Clause 6.1 requires actions to address risks. Clause 9.1 requires monitoring, measurement, analysis, and evaluation of the AI management system's effectiveness. Attribution failure is a risk that Clause 6.1 requires organisations to address. Attribution graphs provide the measurement and analysis infrastructure that Clause 9.1 requires for evaluating whether multi-agent systems are operating within their governance parameters. Without attribution, measurement of multi-agent governance effectiveness is impossible — the organisation cannot determine which controls are working and which are failing because it cannot determine which agents are responsible for observed outcomes.

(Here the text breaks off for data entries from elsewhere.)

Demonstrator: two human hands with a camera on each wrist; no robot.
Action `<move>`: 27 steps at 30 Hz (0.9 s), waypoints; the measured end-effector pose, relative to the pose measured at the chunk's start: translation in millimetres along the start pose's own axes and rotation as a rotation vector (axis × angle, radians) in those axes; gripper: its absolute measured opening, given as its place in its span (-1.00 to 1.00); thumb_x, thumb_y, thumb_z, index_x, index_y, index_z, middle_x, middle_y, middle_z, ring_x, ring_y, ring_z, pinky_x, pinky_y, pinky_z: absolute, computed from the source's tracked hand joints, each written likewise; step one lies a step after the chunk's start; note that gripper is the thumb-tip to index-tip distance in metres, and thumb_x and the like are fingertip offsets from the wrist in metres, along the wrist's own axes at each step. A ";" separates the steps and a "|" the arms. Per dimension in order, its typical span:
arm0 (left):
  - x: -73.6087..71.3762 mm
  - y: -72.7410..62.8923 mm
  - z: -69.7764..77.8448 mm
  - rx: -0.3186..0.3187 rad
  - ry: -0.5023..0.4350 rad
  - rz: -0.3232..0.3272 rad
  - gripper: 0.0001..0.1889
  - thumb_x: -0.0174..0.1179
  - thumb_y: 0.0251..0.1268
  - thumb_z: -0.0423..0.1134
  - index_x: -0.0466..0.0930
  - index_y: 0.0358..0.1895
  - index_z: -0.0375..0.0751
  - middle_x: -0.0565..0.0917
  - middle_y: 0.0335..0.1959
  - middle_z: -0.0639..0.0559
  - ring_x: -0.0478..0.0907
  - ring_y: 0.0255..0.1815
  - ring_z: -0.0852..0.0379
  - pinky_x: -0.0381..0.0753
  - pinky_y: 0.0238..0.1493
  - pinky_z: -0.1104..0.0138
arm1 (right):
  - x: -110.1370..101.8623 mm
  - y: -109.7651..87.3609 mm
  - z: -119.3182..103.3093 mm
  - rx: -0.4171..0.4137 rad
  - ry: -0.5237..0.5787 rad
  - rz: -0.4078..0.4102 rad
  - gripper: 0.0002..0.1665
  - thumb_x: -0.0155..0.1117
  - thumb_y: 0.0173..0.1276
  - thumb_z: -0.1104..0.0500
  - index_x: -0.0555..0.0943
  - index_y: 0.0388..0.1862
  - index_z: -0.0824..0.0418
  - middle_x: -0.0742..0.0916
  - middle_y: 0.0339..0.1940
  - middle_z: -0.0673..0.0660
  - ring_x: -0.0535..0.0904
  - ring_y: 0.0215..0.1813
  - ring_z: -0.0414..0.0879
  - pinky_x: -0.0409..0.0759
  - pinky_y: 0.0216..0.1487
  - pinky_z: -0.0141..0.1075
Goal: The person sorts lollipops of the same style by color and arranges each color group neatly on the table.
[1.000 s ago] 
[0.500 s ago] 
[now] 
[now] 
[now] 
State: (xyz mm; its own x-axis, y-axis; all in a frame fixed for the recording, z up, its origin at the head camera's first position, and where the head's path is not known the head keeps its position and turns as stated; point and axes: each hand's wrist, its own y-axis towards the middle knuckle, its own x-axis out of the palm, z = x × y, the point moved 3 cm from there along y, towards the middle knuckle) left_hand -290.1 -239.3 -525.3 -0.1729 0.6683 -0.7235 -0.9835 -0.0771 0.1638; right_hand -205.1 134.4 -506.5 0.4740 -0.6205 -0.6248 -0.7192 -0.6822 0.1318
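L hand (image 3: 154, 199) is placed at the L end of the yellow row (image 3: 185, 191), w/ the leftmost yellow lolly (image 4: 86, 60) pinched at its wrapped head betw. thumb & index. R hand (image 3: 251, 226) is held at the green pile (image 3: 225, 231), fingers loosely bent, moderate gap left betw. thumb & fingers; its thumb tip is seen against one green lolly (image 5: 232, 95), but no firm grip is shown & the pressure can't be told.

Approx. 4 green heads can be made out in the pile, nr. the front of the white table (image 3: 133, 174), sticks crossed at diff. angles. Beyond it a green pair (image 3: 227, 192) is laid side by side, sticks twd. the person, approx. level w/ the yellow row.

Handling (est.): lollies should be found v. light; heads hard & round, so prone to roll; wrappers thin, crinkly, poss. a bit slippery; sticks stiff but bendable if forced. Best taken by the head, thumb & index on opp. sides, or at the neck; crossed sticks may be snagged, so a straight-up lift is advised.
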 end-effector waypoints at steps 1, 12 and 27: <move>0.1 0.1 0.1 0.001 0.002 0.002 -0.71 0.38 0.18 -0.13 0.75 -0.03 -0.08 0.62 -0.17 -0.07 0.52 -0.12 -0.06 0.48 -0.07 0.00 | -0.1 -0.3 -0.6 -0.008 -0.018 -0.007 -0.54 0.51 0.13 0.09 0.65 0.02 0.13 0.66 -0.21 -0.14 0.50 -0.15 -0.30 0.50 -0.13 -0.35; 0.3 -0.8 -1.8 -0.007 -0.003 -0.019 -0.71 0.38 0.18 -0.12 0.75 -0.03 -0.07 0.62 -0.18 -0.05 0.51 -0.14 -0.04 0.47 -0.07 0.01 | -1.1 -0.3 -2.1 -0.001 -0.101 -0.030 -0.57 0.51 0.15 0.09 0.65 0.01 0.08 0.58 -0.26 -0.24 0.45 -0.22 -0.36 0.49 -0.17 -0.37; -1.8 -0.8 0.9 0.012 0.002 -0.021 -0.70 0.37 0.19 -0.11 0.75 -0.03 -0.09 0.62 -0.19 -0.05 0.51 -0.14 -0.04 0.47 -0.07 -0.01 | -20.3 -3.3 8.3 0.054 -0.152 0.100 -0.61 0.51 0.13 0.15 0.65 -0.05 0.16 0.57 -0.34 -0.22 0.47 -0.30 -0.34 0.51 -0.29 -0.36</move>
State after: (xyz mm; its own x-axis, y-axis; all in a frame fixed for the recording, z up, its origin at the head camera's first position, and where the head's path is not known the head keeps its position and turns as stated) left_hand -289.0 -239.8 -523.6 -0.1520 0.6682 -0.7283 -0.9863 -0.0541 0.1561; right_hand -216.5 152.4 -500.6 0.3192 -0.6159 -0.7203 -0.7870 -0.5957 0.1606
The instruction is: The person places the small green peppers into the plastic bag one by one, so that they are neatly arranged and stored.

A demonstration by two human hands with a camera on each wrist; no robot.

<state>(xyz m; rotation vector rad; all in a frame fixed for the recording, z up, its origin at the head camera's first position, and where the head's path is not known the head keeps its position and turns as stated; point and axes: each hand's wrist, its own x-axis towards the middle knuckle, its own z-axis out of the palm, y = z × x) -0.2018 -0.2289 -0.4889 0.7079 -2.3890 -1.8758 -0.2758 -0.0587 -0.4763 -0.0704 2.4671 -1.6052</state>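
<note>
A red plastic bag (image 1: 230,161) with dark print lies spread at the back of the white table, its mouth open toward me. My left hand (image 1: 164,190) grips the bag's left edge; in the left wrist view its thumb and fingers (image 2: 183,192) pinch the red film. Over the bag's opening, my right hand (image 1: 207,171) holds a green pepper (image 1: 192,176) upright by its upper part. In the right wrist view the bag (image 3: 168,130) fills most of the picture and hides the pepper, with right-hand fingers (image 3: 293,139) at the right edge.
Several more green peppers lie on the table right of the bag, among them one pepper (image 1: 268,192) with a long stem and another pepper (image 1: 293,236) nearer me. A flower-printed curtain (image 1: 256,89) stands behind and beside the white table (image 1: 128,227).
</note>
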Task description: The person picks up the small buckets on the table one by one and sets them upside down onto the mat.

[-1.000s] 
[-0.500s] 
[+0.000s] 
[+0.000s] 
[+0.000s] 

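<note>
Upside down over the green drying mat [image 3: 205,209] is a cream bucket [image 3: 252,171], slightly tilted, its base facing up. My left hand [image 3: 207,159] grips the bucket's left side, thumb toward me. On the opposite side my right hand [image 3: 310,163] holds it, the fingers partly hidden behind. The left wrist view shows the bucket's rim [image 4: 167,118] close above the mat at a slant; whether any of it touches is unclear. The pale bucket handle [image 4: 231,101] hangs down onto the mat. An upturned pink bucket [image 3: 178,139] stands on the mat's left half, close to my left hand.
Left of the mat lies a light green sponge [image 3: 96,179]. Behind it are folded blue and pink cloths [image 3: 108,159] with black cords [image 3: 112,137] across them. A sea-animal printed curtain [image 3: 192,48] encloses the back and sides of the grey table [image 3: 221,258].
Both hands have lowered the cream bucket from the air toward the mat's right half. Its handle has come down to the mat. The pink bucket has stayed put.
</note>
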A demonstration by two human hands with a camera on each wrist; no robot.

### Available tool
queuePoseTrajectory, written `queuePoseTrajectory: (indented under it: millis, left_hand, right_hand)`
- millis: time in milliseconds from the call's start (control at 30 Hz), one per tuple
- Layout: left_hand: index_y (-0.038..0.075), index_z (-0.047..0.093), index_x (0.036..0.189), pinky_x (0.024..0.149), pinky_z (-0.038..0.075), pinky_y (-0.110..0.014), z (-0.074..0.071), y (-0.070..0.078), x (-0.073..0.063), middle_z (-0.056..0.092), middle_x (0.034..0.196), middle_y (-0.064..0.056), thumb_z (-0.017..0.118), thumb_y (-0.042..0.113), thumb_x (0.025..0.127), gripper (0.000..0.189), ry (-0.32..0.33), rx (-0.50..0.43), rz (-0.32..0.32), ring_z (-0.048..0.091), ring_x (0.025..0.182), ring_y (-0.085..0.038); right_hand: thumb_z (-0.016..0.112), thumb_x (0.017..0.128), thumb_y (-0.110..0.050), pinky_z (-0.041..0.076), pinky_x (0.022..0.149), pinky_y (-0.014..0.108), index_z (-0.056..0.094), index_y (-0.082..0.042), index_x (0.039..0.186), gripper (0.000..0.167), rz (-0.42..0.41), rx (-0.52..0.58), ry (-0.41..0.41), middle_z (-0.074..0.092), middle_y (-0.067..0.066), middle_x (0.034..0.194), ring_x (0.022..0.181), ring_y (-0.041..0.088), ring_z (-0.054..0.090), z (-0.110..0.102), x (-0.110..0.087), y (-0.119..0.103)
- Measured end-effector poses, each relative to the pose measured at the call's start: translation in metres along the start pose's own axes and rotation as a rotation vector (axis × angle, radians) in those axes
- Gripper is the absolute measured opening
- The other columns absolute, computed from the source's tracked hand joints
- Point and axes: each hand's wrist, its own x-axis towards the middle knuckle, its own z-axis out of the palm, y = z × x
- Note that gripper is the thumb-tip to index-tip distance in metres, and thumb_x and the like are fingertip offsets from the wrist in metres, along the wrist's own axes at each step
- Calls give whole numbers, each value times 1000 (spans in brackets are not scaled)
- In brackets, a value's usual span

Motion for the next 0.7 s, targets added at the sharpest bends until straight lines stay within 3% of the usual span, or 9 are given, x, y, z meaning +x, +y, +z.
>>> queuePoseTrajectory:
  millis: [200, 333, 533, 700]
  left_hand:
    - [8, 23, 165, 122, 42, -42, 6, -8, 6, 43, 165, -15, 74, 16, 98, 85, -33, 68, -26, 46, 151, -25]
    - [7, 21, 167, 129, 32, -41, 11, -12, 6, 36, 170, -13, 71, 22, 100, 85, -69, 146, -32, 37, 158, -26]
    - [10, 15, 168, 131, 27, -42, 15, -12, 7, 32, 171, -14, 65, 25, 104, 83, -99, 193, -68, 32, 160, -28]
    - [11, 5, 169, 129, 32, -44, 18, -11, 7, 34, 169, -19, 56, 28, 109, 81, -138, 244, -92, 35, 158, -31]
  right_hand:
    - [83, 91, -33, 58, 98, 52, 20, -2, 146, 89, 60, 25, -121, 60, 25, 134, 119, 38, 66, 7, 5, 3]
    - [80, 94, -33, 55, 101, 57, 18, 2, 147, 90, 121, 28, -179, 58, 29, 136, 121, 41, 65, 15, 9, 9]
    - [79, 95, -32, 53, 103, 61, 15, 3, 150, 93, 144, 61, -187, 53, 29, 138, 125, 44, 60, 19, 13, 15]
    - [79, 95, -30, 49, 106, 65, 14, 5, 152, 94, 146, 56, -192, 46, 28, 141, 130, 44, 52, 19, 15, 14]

Article 9 requires an ICT risk management framework. Article 17 requires financial entities to establish ICT-related incident management processes, including root cause analysis. For multi-agent incidents, root cause analysis requires cross-agent attribution — identifying which agent's contribution was the proximate cause of the incident. Without AG-398's causal attribution graph, root cause analysis in multi-agent systems degenerates into speculation. Article 17's requirement that incident reports include "the root cause analysis, once completed" is unsatisfiable for multi-agent incidents without attribution infrastructure. DORA's emphasis on operational resilience also implies that financial entities must be able to remediate specific failing components — in multi-agent systems, identifying the failing component requires attribution.
| Field | Value |
|---|---|
| Severity Rating | Critical |
| Blast Radius | Organisation-wide — extends to regulatory relationships, legal liability, and counterparty trust |
Consequence chain: Without cross-agent blame attribution, multi-agent systems create an accountability vacuum where harmful outcomes cannot be traced to specific agents, specific decisions, or specific humans. The immediate consequence is investigative paralysis — when an incident occurs, the organisation cannot determine which agent caused it, cannot remediate the specific source, and cannot prove to regulators that the remediation is effective. The regulatory consequence is severe: every major regulatory framework requires individual accountability, and a system that cannot provide individual accountability for multi-agent outcomes is a system that cannot comply. The FCA Senior Managers Regime, SOX officer certifications, EU AI Act provider obligations, and GDPR right-to-explanation all require that accountability be assignable to specific entities — not distributed across an unattributable collective. The legal consequence is compounded liability: in the absence of attribution, courts and regulators may hold every participant in the multi-agent chain jointly liable for the full harm, rather than apportioning liability according to causal contribution. The remediation consequence is systemic: without attribution, the organisation cannot target remediation at the specific agent or interaction that caused the harm — it must replace or rebuild the entire multi-agent system, at vastly greater cost and operational disruption. The reputational consequence accumulates: each attribution failure demonstrates to regulators, auditors, and counterparties that the organisation has deployed systems it cannot govern. Over time, this erodes the trust that is prerequisite to operating multi-agent systems at scale.